▶ TRY IT:
What lines in the listing include "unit"? Return a copy of each.

▶ RECORDED DATA:
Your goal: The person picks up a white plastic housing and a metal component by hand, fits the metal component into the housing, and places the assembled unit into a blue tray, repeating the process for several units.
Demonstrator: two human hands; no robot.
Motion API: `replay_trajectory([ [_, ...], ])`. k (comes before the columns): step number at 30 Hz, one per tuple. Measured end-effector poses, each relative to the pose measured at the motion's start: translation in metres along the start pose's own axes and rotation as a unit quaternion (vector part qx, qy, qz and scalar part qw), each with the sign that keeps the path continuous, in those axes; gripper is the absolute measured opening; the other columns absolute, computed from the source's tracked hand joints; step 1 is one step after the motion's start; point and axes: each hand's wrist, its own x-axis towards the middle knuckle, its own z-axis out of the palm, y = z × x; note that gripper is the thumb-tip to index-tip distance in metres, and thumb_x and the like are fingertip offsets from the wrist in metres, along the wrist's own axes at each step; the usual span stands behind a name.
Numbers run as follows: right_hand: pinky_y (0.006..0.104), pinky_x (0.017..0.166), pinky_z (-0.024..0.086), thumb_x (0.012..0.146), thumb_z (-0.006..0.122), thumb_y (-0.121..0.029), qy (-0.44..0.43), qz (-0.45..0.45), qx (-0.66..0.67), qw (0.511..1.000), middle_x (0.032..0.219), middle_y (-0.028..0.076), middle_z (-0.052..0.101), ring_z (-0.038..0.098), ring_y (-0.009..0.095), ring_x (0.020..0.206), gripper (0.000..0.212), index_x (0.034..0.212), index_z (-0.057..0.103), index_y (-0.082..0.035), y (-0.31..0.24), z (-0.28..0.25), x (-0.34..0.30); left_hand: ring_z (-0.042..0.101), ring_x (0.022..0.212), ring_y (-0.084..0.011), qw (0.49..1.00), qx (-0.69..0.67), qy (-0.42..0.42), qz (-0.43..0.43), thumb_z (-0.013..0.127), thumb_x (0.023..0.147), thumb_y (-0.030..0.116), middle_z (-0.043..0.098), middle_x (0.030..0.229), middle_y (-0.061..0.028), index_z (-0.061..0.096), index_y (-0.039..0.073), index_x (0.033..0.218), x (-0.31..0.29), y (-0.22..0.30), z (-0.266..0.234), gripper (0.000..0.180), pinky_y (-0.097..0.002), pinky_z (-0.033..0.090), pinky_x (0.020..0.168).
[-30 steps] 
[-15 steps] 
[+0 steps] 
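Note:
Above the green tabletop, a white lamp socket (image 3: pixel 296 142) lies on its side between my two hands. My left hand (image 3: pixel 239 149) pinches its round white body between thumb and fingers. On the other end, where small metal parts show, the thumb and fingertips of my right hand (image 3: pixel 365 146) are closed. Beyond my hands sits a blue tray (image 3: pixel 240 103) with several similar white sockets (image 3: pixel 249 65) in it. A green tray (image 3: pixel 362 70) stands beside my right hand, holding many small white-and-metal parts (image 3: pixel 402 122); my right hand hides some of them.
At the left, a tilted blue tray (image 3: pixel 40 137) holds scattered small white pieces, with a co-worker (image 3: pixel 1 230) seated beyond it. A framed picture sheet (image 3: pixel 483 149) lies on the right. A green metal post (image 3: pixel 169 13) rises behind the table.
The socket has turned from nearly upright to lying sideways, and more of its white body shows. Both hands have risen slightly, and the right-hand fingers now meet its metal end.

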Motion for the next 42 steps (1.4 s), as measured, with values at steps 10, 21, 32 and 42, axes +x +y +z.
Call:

▶ RESPONSE TO THIS TASK:
Your goal: The person picks up a white plastic housing and a metal component by hand, fits the metal component into the housing, and places the assembled unit into a blue tray, repeating the process for several units.
Motion API: `replay_trajectory([ [_, ...], ])`. k (comes before the columns): step number at 30 Hz, one per tuple. Measured end-effector poses, each relative to the pose measured at the motion's start: translation in metres along the start pose's own axes and rotation as a unit quaternion (vector part qx, qy, qz and scalar part qw), each with the sign that keeps the path continuous, in those axes; gripper is the absolute measured opening; the other columns absolute, computed from the source's tracked hand joints; step 1 is one step after the motion's start; point and axes: each hand's wrist, its own x-axis towards the middle knuckle, its own z-axis out of the palm, y = z × x; note that gripper is the thumb-tip to index-tip distance in metres, and thumb_x and the like are fingertip offsets from the wrist in metres, along the wrist's own axes at each step; the usual span stands behind a name.

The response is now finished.